Interview de Mathieu Plane : Economiste à l'OFCE (Science Po)

Mathieu Plane

Economiste à l'OFCE (Science Po)

Ce n'est pas le moment de demander à l'Irlande de revoir sa fiscalité

Publié le 22 Novembre 2010

Pour la deuxième fois en moins d’un an, un pays de la zone euro doit être sauvé par l’UE et le FMI. Que vous inspire le cas irlandais ?
Le cas de l’Irlande est plus grave que celui de la Grèce. En effet, au-delà de la dette publique (qui devrait avoisiner 100% du PIB cette année, ndlr) se cache un problème beaucoup plus inquiétant, celui du secteur bancaire dont les actifs représentent 600% du PIB et qui, par ses pertes, fait peser une menace sur l’ensemble du système financier européen. Si on ne recapitalise pas les banques irlandaises, il y a un risque de défauts en chaîne. Les premières victimes seraient les banques britanniques et allemandes, puis par ricochet les banques françaises. Le plan d’aides annoncé hier est avant tout destiné à éviter un tel scénario et je pense qu’il sera mis en œuvre plus rapidement que celui de la Grèce.

L’aide européenne va s’accompagner d’une cure d’austérité sans précédent pour l’Irlande. Est-ce la bonne formule selon vous ?
Dublin et l’Union européenne se sont mis d’accord sur un plan d’économies de 15 milliards d'euros d'ici 2014, soit 10% du PIB irlandais. C’est gigantesque. Or, l’Irlande a connu la pire récession de la zone euro en 2009 et devrait rester en récession cette année avec un taux de chômage record de 14%. Le modèle irlandais était basé sur une bulle, immobilière et financière, qui a éclaté pendant la crise. La question est désormais : où trouver de la croissance ? Je ne suis pas sûr que le pays puisse se sortir de l’ornière en taillant dans ses dépenses publiques et n’augmentant pas ou très peu ses impôts. Cela va au contraire entraîner une hausse du chômage et de la précarité.
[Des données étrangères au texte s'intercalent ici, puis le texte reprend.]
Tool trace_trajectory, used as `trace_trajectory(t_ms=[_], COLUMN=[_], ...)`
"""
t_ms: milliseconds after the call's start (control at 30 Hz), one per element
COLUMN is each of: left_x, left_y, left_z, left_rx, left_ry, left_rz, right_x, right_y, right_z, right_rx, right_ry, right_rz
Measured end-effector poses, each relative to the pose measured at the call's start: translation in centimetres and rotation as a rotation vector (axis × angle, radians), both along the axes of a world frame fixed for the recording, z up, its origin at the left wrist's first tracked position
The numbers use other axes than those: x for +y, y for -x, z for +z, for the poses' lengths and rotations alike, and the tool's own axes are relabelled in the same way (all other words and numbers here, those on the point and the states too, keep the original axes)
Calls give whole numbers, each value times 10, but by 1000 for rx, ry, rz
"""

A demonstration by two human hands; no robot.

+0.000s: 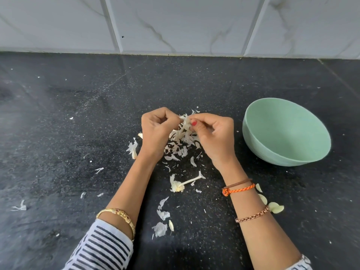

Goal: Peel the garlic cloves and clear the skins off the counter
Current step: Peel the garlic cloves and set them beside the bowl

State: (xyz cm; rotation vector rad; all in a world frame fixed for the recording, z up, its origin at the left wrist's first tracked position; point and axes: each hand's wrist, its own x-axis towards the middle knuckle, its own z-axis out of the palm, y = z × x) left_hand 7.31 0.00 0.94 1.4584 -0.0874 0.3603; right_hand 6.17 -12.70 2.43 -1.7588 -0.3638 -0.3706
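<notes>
My left hand [156,129] and my right hand [213,133] meet above the black counter [78,133], fingers curled. Between their fingertips they pinch a small garlic clove with papery white skin [186,119] sticking up from it; the clove itself is mostly hidden. Under the hands lies a heap of loose garlic skins [180,145]. A bare garlic stem with its root base [183,185] lies nearer me. More skin flakes [160,228] are scattered toward the front edge. Peeled cloves [276,208] lie beside my right forearm.
A mint-green bowl [259,145] stands to the right of the hands, tilted toward me, its visible inside bare. A white marble-tiled wall [175,24] closes the back of the counter. Small skin scraps [19,207] dot the left side.
</notes>
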Motion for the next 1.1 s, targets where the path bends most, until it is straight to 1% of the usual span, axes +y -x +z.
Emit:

Certains dirigeants européens, notamment en France et en Allemagne, veulent mettre fin à la fiscalité très avantageuse de l’Irlande en ce qui concerne l’installation d’entreprises. Qu’en pensez-vous ?

Dublin pratique ce dumping fiscal depuis son entrée dans la zone euro, sans que personne ne songe à lui demander des comptes. Ce n’est pas le moment de le faire aujourd’hui, alors que le pays est aux abois et a besoin d’un prêt de plusieurs dizaines de milliards d’euros. Si Dublin remonte le taux de l’impôt sur les sociétés, cela se traduira par des délocalisations. Il n’en reste pas moins qu’une convergence fiscale est nécessaire au sein de la zone euro si l’on veut éviter d’autres crises comme celles que nous sommes en train de vivre.